Porpodryas

Scientific classification
- Domain: Eukaryota
- Kingdom: Animalia
- Phylum: Arthropoda
- Class: Insecta
- Order: Lepidoptera
- Family: Gelechiidae
- Tribe: Pexicopiini
- Genus: Porpodryas Meyrick, 1920
- Species: P. prasinantha
- Binomial name: Porpodryas prasinantha Meyrick, 1920

= Porpodryas =

- Authority: Meyrick, 1920
- Parent authority: Meyrick, 1920

Genus of moths

Porpodryas is a genus of moth in the family Gelechiidae. It contains the species Porpodryas prasinantha, which is found in French Guiana.

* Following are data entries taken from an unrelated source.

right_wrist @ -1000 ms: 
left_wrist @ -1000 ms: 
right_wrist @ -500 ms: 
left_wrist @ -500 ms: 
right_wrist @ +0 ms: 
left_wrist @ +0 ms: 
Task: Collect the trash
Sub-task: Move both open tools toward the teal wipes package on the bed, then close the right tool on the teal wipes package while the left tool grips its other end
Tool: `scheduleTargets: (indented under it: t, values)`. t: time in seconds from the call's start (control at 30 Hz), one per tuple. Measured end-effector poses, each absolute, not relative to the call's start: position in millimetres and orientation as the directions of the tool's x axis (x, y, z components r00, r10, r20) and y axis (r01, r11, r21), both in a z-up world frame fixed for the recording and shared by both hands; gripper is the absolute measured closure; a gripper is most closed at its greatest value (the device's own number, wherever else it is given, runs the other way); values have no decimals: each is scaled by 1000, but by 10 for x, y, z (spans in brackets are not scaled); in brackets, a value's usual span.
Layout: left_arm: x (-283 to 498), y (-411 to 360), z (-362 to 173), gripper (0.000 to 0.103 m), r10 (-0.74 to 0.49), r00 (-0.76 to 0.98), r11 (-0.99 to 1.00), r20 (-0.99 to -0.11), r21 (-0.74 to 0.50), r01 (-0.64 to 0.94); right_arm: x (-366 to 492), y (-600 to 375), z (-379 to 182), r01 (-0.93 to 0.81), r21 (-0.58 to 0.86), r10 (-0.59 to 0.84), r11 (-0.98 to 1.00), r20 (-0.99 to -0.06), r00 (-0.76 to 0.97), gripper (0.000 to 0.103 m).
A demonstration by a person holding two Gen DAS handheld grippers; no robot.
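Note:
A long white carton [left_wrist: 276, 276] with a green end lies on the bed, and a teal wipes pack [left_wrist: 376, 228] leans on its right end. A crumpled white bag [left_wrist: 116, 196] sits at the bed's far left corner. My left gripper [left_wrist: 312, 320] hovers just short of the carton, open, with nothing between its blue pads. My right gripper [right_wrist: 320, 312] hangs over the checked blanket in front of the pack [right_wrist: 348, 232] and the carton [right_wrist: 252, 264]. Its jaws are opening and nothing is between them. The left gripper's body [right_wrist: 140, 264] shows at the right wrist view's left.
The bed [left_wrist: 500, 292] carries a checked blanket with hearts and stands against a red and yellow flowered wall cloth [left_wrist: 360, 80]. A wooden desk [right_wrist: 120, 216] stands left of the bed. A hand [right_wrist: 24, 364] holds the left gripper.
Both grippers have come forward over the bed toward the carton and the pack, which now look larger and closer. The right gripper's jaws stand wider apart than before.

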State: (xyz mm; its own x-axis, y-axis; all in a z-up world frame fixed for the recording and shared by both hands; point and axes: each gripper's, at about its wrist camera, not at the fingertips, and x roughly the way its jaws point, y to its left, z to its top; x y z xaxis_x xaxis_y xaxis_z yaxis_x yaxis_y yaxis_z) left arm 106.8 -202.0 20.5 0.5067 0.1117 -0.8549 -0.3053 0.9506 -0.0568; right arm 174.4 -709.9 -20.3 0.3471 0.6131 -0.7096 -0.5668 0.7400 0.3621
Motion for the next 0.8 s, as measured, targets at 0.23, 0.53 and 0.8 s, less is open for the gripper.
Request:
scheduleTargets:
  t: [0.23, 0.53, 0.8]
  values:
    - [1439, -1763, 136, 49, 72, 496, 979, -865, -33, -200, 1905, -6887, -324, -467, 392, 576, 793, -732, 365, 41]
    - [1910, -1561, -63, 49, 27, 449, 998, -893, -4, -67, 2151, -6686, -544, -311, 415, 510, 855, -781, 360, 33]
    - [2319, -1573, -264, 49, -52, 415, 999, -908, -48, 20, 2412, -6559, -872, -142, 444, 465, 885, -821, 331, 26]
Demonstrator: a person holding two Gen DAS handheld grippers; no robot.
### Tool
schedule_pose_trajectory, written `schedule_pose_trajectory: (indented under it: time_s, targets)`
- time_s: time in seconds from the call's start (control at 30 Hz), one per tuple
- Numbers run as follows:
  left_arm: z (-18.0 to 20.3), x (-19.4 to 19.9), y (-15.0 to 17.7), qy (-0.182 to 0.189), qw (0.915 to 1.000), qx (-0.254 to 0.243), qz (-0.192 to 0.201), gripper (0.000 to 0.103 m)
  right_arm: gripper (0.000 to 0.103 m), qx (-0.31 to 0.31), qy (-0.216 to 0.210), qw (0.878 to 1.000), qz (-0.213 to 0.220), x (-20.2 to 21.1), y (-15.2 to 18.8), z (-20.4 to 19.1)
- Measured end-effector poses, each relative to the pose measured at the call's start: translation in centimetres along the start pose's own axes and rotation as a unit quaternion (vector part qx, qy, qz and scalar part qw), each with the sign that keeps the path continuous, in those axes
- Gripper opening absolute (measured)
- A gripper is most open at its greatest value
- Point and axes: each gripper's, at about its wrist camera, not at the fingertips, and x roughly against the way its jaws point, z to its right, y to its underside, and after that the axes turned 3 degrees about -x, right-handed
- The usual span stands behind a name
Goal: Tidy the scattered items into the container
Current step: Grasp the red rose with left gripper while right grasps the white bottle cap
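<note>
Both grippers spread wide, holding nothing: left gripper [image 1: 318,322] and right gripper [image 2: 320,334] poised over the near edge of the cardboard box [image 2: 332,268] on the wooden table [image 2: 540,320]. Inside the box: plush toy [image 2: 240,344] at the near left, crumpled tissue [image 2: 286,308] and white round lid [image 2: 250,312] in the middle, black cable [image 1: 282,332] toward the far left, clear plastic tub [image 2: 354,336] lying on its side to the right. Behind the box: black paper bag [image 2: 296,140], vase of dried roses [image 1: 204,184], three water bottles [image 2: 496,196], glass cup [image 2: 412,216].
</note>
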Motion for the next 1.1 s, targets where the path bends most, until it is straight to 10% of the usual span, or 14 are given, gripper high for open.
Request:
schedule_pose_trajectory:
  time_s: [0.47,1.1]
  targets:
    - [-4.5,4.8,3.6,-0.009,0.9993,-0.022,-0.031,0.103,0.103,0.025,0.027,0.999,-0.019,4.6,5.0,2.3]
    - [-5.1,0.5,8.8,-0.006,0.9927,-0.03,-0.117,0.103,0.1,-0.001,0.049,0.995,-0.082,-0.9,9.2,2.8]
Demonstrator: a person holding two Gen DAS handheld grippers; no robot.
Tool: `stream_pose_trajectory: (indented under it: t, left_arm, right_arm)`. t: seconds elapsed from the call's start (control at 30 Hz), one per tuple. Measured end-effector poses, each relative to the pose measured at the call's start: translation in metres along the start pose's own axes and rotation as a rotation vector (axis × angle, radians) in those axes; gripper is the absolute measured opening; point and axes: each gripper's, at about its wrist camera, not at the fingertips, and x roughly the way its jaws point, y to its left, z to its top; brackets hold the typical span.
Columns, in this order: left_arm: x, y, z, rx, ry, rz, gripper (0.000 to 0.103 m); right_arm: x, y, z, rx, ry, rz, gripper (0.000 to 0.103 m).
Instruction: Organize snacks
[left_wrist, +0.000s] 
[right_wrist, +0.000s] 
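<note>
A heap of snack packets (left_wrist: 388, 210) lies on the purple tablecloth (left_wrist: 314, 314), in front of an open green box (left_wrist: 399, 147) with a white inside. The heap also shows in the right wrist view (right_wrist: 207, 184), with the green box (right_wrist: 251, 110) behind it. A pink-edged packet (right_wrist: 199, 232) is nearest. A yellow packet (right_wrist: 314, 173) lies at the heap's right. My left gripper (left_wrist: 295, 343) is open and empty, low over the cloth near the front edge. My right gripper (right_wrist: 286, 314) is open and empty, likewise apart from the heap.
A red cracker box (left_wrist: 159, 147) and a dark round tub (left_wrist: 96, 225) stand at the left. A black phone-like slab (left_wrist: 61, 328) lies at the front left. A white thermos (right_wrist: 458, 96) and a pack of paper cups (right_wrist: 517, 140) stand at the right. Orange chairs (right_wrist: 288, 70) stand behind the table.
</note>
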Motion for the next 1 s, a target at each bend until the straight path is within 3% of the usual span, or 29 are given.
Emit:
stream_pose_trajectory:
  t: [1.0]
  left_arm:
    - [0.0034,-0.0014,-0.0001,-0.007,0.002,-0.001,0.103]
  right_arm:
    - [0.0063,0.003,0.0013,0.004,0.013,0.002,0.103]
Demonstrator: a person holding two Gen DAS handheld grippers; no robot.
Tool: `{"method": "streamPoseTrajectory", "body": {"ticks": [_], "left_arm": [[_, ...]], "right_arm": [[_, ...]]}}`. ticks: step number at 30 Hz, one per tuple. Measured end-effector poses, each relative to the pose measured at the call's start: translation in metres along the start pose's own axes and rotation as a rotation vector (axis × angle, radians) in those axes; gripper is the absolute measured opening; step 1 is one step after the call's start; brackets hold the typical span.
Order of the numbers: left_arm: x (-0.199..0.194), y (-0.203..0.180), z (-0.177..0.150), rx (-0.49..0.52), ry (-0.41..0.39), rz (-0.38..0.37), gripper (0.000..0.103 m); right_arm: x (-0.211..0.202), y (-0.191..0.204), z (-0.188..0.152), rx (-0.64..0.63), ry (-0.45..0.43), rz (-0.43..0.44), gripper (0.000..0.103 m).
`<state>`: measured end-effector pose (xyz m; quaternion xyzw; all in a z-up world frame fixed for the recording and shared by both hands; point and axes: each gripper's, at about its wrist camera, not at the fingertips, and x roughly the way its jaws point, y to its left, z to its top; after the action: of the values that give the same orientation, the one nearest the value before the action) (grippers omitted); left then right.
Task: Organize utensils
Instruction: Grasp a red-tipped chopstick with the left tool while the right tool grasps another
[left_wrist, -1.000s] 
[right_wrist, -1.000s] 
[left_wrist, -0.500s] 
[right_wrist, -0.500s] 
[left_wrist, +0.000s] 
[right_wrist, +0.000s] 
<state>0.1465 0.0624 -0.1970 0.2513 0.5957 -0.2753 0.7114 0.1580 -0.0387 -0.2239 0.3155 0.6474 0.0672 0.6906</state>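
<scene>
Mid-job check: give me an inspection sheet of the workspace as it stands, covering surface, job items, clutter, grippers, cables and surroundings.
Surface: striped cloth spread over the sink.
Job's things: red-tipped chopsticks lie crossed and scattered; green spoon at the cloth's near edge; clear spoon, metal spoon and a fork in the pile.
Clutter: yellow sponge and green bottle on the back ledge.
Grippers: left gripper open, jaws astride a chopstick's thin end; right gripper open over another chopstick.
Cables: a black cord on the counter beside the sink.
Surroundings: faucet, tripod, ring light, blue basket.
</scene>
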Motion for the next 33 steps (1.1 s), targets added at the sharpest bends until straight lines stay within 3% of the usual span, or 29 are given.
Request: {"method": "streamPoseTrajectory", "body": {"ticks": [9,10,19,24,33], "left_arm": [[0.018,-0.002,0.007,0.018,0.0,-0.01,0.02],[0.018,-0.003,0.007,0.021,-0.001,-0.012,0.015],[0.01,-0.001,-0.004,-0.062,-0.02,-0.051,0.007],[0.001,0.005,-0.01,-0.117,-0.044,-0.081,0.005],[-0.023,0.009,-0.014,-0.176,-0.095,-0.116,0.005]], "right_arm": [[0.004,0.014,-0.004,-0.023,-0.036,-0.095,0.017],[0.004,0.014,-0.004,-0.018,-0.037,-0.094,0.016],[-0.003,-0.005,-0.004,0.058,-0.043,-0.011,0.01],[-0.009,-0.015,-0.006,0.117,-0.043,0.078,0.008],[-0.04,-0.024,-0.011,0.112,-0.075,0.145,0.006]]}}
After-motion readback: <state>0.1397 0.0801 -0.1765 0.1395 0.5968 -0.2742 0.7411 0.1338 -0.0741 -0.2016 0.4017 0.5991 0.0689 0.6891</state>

The wingspan is about 31 mm. The forewings are whitish irregularly sprinkled grey and dark fuscous with seven small narrow oblique semi-oval blackish spots along the costa, the space between the third and fourth suffused dark grey, beneath this space an adjacent quadrate grey spot partly edged blackish, edged beneath by a discal dark grey streak mixed with light green and extended to the end of the cell. There are short fine blackish dashes beneath the costa and above the dorsum near the base and a longer blackish line on the fold before the middle. There is an oval spot outlined with grey beneath the anterior part of the discal median streak and a strongly angulated grey subterminal shade, marked with some blackish dashes between the veins. Some short blackish marks are found before the posterior part of the costa and termen, and some cloudy marginal dots. The hindwings are subhyaline prismatic whitish, with the apex narrowly suffused grey.